Write down exactly the lines from the one with "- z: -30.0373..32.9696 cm" to the end of the data, first and last included, and no others.

========================

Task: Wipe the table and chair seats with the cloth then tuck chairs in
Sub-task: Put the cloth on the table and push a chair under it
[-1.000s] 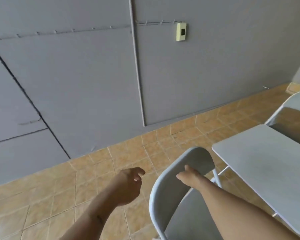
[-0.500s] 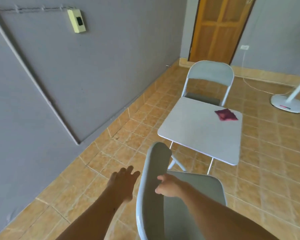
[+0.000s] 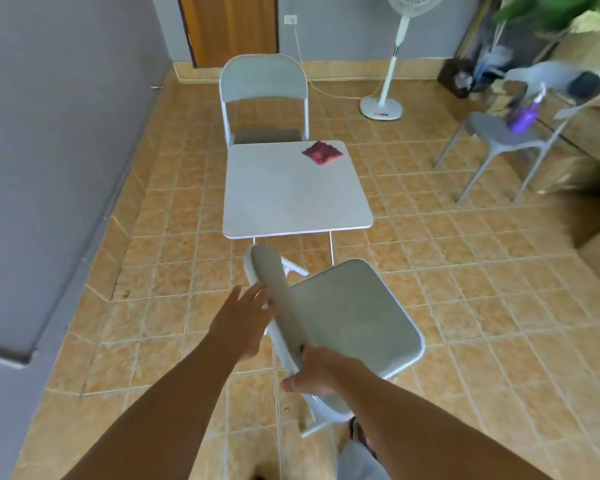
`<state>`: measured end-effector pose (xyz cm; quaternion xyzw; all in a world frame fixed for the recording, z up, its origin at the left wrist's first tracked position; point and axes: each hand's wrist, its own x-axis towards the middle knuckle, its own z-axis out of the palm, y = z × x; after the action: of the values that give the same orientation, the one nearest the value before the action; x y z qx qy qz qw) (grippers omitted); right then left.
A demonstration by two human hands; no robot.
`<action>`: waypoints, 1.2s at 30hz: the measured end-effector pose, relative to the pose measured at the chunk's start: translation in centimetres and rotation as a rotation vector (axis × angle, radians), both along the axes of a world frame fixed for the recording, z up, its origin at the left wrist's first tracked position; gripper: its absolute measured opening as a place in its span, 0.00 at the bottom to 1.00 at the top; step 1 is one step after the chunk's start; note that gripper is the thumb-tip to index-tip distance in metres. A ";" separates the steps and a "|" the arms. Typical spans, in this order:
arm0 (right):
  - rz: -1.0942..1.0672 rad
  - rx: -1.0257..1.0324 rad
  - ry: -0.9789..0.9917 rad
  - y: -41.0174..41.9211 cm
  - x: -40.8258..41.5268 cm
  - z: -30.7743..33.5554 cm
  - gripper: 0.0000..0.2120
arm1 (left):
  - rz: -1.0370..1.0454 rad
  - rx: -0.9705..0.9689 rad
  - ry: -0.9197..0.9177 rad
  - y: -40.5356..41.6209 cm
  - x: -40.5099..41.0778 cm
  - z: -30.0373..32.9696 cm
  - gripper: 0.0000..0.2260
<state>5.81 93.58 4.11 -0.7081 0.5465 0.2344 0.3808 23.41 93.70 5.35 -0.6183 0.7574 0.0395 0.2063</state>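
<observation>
Both hands work the near chair (image 3: 354, 317). The right hand (image 3: 317, 372) is clamped around the lower edge of its backrest, thumb on the outer face, fingers hidden behind the frame. The left hand (image 3: 241, 322) is spread flat, fingers extended, just beside the backrest's outer face; whether the fingertips actually touch it is hard to tell through the motion blur.

Compared with half a second ago, the view has swung round from the grey wall toward the worktop (image 3: 291, 192), and the chair now sits turned at an angle, its seat pointing right of the worktop's near edge and still clear of it. That suggests the chair is being repositioned rather than wiped, since neither hand carries the cloth (image 3: 322, 153).

That red cloth lies crumpled near the worktop's far right corner, well out of reach. The far chair (image 3: 264, 81) stands at the opposite edge, its seat partly under the worktop. Wiping appears not to be under way at this moment; the near chair still needs squaring up and pushing in.
</observation>
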 end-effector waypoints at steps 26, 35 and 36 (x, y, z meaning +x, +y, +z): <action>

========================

- [FINAL ANSWER]:
  - z: -30.0373..32.9696 cm
  - gripper: 0.0000..0.2260
<state>5.81 93.58 4.11 -0.7081 0.5465 0.2344 0.3808 23.41 93.70 5.35 -0.6183 0.7574 0.0395 0.2063</state>
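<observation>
Both hands work the near chair (image 3: 354, 317). The right hand (image 3: 317, 372) is clamped around the lower edge of its backrest, thumb on the outer face, fingers hidden behind the frame. The left hand (image 3: 241, 322) is spread flat, fingers extended, just beside the backrest's outer face; whether the fingertips actually touch it is hard to tell through the motion blur.

Compared with half a second ago, the view has swung round from the grey wall toward the worktop (image 3: 291, 192), and the chair now sits turned at an angle, its seat pointing right of the worktop's near edge and still clear of it. That suggests the chair is being repositioned rather than wiped, since neither hand carries the cloth (image 3: 322, 153).

That red cloth lies crumpled near the worktop's far right corner, well out of reach. The far chair (image 3: 264, 81) stands at the opposite edge, its seat partly under the worktop. Wiping appears not to be under way at this moment; the near chair still needs squaring up and pushing in.
</observation>
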 end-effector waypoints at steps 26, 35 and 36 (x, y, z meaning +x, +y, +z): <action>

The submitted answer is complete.